Practice: Don’t Just do Something, Sit There!
Before you begin, it will be helpful to set a timer for at least 10 minutes. Once a timer is set, silence your phone or put it on airplane mode. (An app that I also find very helpful is Insight Timer, which you can set to an amount of time for meditation, and it will ring a bell at the beginning, middle, and end of that time.)
Either seated on a cushion with your hips above your knees, or laying down with your legs extended, find a place where you feel most at ease. Allow your body to receive the support of the floor. Soften your eyes. Soften your jaw. Release any tension in the space between the eyebrows. Let the back of the neck and the full weight of the head release.

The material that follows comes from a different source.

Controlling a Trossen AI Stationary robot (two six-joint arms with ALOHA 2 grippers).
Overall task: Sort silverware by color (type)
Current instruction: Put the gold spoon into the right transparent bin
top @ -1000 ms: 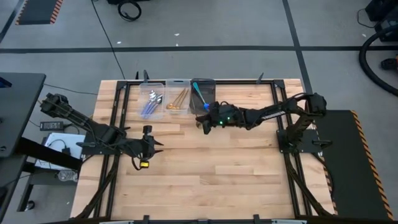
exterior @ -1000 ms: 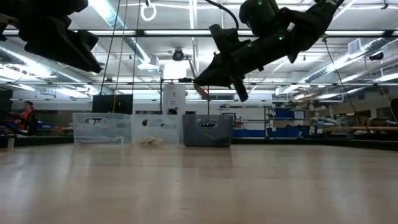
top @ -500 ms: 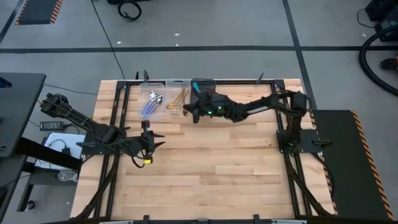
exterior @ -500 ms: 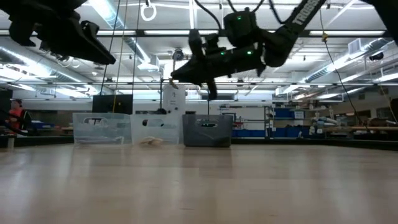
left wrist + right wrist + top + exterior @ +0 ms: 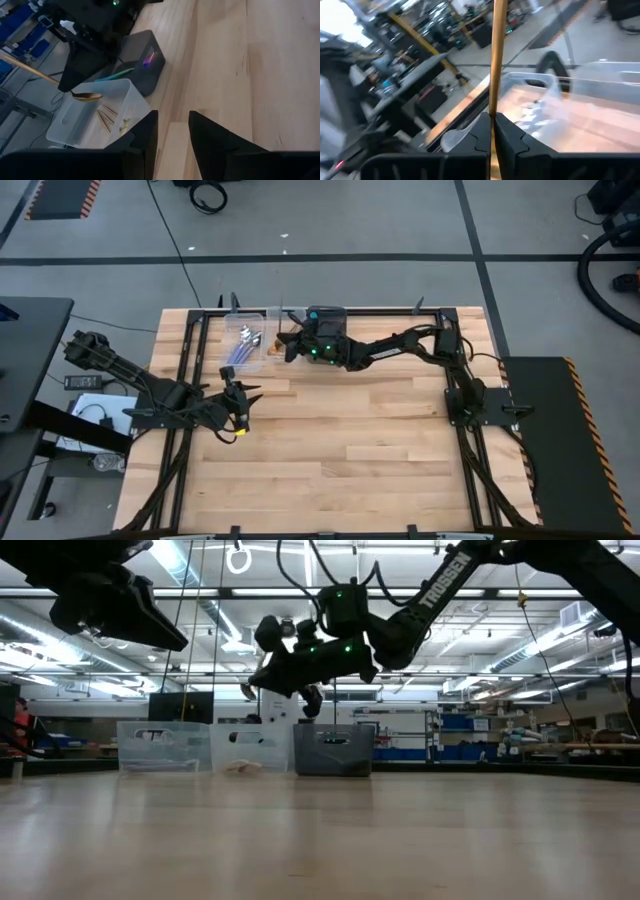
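The right gripper pinched a slim gold spoon by its handle, bowl hanging ahead above the middle clear bin; light, stiff and slick, it looked best held mid-handle, while the left gripper waited nearby, fingers parted.

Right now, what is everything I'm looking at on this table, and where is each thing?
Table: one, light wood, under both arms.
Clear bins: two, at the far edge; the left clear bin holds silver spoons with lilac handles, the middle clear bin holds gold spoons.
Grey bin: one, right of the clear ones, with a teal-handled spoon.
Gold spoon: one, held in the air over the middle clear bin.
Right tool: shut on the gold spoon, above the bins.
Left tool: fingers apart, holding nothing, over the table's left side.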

Seek a place where you are as physically comfortable as you can be. If you are not comfortable, ask yourself "What can I do to get comfortable?" Simply acknowledging that you have the time and space to take care of yourself sends a soothing message of safety to your nervous system. You may change how you are seated or laying down during the practice, and that's okay. Trust that this question of comfort is a resource you can carry with you to return to throughout your day.
Pure, Circular Breath
Gently turn your attention to the ebb and flow of your breath. Simply notice the rise and fall of your inhale and exhale without making any changes. After a few rounds of breath, begin to notice and silently count the number of seconds it takes to reach the top of your breath. (For most of us, this is between four and six counts.) Then, as you exhale, count the length of time it takes to exhale completely.

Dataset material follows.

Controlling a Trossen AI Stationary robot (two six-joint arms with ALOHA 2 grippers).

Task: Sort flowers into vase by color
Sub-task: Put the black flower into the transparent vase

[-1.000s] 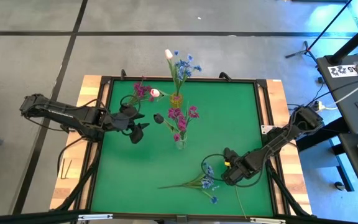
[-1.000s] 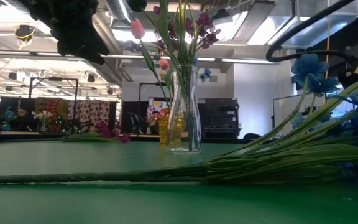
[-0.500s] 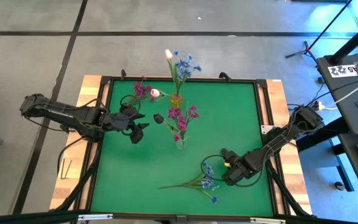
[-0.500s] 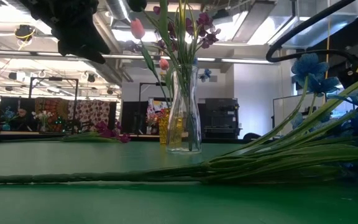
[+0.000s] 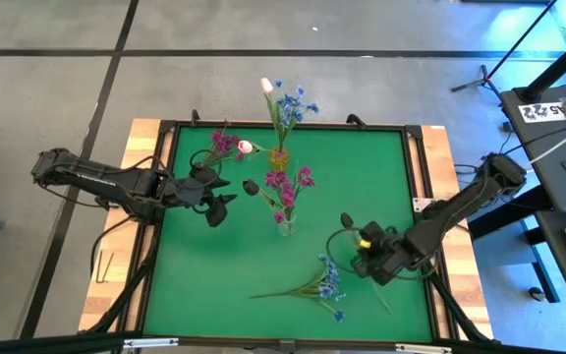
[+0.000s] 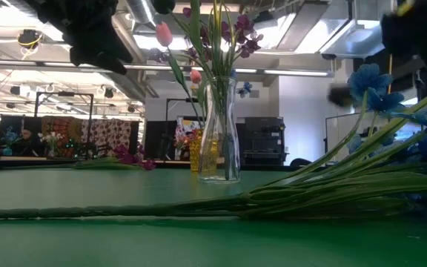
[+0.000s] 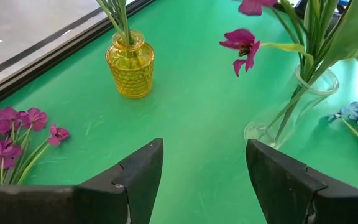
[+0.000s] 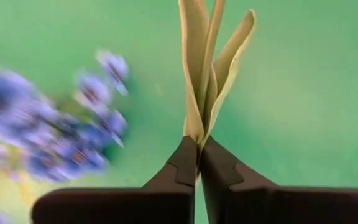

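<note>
A blue-blossom spray lies on the green table, its stem toward the left. My right gripper hovers just right of it, shut on a pale green leafy stem. A clear vase holds magenta flowers. A yellow vase holds blue flowers and a pale tulip. More magenta flowers lie at the far left. My left gripper hangs open left of the clear vase, with nothing between its fingers. My right gripper pinches the pale green leaves at their base between its two fingertips. The fingers come from above, and the leaf blades stick out past them. A thin stem trails from the gripper toward the table's near edge.
A pink tulip bud and a dark bud show between the left gripper and the vases. A raised dark frame borders the green mat. Bare mat lies at the far right and near left.
My right gripper has shut on the pale leafy stem, then risen and gone toward the table's far edge. The thin stem has been drawn along with it, away from the near edge. The blue spray has stayed in place.
</note>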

As you continue to breathe, gradually move toward an even count between your inhale and your exhale, for example six counts in and six counts out. It might feel more natural to extend the length of your inhale, perhaps to eight or nine counts, which will naturally lengthen your exhale.
Whatever ratio of breath you settle into, spend several minutes there, following the even rhythm of your inhale and exhale. As you breathe, you may imagine you are polishing a wheel, a ring, or a circle with no beginning and no end.
Continue this pure, circular breath for as long as you wish. In closing, place the right hand to your heart and your left hand to your belly. Notice how you feel. Perhaps the practice has opened up a sense of space or given you an expanded sense of time.
Moving into your day, may you remember the length of your breath as a kind of metronome, one that help slow you down and put you in synch with the blessings that surround you. May you walk, speak and perceive with a rhythm of receptivity to love, fun and grace.
Everything else can wait.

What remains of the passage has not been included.